Writing in The New Yorker last February, sci-fi author Ted Chiang likened ChatGPT to “a blurry jpeg of the web”, which I think is a very good simile. It retains much of the information on the internet, but in the same way that a jpeg retains much of the information of a higher-resolution image – it compresses the information, so what you get is an approximation of the web. If you have access to the internet, how much use is a blurry image of it? This is why, in its current version, ChatGPT should not be used as a factual source of information.
The shock of the not-so-new
Like most people, I had a moment of shock when I first used ChatGPT. What really strikes you is the capability to imitate humans. Our species is fascinated by what resembles us, and we often attribute human traits to non-human entities due to our anthropomorphic bias. This may help explain why ChatGPT has become a social phenomenon as much as it has a technological advancement. My guess is that, even if it feels like a breakthrough now, in time to come ChatGPT will seem like another step in an evolution of technology that a gradual alignment of the planets has enabled.
I believe it’s crucial to understand how we got here: there’s been a constant build-up in the past 20 years and one factor is human capital. We have trained more and more engineers and scientists in computer science and STEM fields, and researchers have developed open-source, standardised tools and built on each other’s research to get to this point. We have seen an implicit alliance between academia and the technology sector, and companies have been investing in very efficient computing infrastructure with high scalability.
A new business ecosystem
We may be seeing the appearance of a new ecosystem and people will build many applications in the same way, for example, that smartphones gave rise to a new creative generation. This could lead to the emergence of a new type of business – app-based platforms, for example – that can connect with users, so LLMs could become the go-to platform for entrepreneurs to create new applications, and many corporations are thinking about how to leverage the technology in customer services.
To open source or not?
Different companies have their own take on this. Meta AI, for example, has been much more open with its LLM, LLaMA. It has not released it as a public chatbot like ChatGPT, but as an open-source library of models to which anyone in the AI community can request access. Meta’s strategy, or so it claims, is to make the tool available, explain how it works, and make it completely open to users and the research community.

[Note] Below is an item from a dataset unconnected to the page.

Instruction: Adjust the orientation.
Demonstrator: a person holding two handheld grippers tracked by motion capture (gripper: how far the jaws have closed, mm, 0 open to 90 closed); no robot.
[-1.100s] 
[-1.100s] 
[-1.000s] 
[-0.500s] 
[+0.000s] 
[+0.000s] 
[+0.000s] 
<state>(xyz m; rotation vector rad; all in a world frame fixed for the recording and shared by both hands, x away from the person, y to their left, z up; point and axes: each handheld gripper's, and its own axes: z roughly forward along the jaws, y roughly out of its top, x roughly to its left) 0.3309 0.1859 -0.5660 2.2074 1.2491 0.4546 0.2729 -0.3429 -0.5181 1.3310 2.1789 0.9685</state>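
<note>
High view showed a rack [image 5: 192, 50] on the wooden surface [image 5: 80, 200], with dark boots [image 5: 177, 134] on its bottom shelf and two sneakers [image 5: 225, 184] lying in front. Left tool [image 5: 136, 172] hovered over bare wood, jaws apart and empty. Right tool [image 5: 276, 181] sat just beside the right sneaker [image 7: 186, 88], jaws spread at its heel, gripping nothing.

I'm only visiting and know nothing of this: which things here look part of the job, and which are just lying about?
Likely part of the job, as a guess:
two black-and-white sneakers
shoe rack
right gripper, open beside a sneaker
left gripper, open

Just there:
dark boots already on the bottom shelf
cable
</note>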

OpenAI’s strategy seems a bit more ambiguous. ChatGPT is “open” in the sense that it can be used now (with safety measures), for which OpenAI charges a fee. The company shares what the algorithm is doing to some extent, but not much is actually known or understood about it. OpenAI’s CEO believes we should not have a fully open-source AI universe because of its potential for harm. This is a trade-off: the more open-source we are and the more transparency we have with respect to how the algorithm is built, the more accessible the technology is to a wider range of stakeholders. But, if it’s completely open-source, people of malign intent may repurpose the tool for illegal activities.
Barriers to entry
There’s another question around ease of replication: to what extent is there a barrier to entry for a company, institution or individual who wants to build their own LLM? How easy is it to do this? We need more research in this area. Researchers from Stanford University recently claimed to have developed a small AI language model on a budget of less than $1,000. It’s an interesting study because, if the results are confirmed, it would mean that the barrier to entry is not that great. But I’m sceptical – I think there will be a first-mover advantage for the big techs because they have massive computing infrastructure and huge volumes of data and human feedback. (Shortly after its release, the Stanford University research team took down their LLM due to misinformation and rising costs.)
Anyone may be able to develop an AI tool cheaply, but that tool may not be trustworthy and may have more limitations. The real difficulty is to catch the ‘edge’ cases, such as when the tool is offensive or racist. The barrier to entry lies in the extent to which we can replicate the fine-tuning that these platforms have been engaged in, which is a non-trivial task. If we can’t replicate the models easily, we risk ending up in the hands of the tech giants, who will have a first-mover advantage and will capture much of the value added.